Uprawnionych do głosowania w pierwszej turze było 9 380 mieszkańców. 4 734 poszło na wybory mając do wyboru 9 kandydatów. Oddali 4 701 ważnych głosów. Na M. Tabin-Matusz zagłosowało 1 265 wyborców. K. Strent uzyskał 1 063 głosów.
W drugiej turze wzięło udział 4 494 mieszkańców, czyli niemal 48 procent uprawnionych do głosowania. 42 głosy były nieważne. Wyborcy zdecydowali, że nowym wójtem będzie K. Strent oddając na niego prawie 59 procent ważnych głosów. Zwyciężył on w 9 z 11 komisji wyborczych zlokalizowanych w miejscowościach gminy.
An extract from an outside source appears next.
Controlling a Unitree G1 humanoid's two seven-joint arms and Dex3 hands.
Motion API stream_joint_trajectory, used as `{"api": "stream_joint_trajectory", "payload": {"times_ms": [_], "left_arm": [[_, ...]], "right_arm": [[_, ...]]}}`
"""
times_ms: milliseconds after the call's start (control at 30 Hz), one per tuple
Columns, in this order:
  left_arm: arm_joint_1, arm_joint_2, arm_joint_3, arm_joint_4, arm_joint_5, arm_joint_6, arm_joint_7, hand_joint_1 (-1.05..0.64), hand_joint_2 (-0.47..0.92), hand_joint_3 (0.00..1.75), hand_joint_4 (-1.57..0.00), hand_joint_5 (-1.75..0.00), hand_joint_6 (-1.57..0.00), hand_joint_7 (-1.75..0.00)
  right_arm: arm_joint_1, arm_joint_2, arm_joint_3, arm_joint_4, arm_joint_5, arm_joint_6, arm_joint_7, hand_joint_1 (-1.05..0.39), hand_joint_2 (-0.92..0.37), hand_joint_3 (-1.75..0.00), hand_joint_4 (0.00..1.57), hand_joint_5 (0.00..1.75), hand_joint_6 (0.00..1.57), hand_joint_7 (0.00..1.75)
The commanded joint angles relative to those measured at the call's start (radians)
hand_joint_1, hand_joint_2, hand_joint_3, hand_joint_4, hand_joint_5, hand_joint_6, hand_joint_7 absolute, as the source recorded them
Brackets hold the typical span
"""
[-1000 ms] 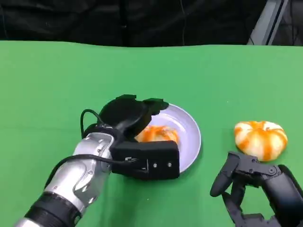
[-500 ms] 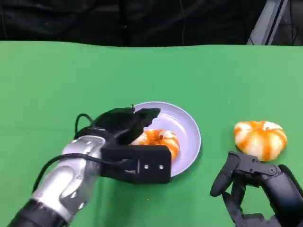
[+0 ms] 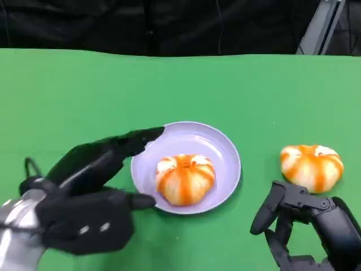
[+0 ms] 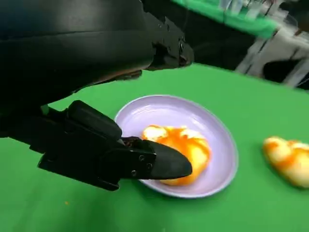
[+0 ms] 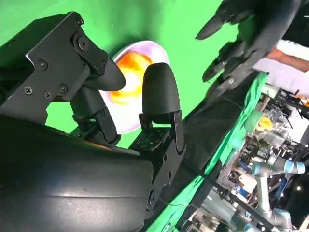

Strent mieszka w gminie i jest związany z samorządem Wiązownicy od lat. Trzynaście lat temu rozpoczął pracę w Zakładzie Gospodarki Komunalnej Gminy Wiązownica. Trzy lata później został szefem Gminnego Centrum Kultury, a końcem grudnia 2014 r. awansował na funkcję sekretarza w Urzędzie Gminy. Po dwóch latach objął funkcję wicewójta Wiązownicy, by po kolejnych dwóch latach zostać sekretarzem Urzędu Miasta Jarosławia. Po kilku miesiącach zrezygnował z funkcji i objął stanowisko prezesa Zakładu Usług Komunalnych Sp. z o.o. w Przemyślu. Teraz wróci do Wiązownicy, by kierować gminą. K. Strent ma 37 lat. Ma żonę i trójkę dzieci. Jest absolwentem geografii o specjalizacji hydrologia.
Tabin-Matusz startowała w wyborach pełniąc z powołania premiera obowiązki wójta Wiązownicy. Do urzędu przeszła z Gminnego Ośrodka Pomocy Społecznej w Markowej, gdzie była kierownikiem. Wcześniej pracowała w wiązownickim GOPS.
Kampania wyborcza, zarówno przed pierwszą, jak i drugą turą, wzbudzała sporo komentarzy. Jej prowadzenie na pewno wpłynęło na rozkład głosów.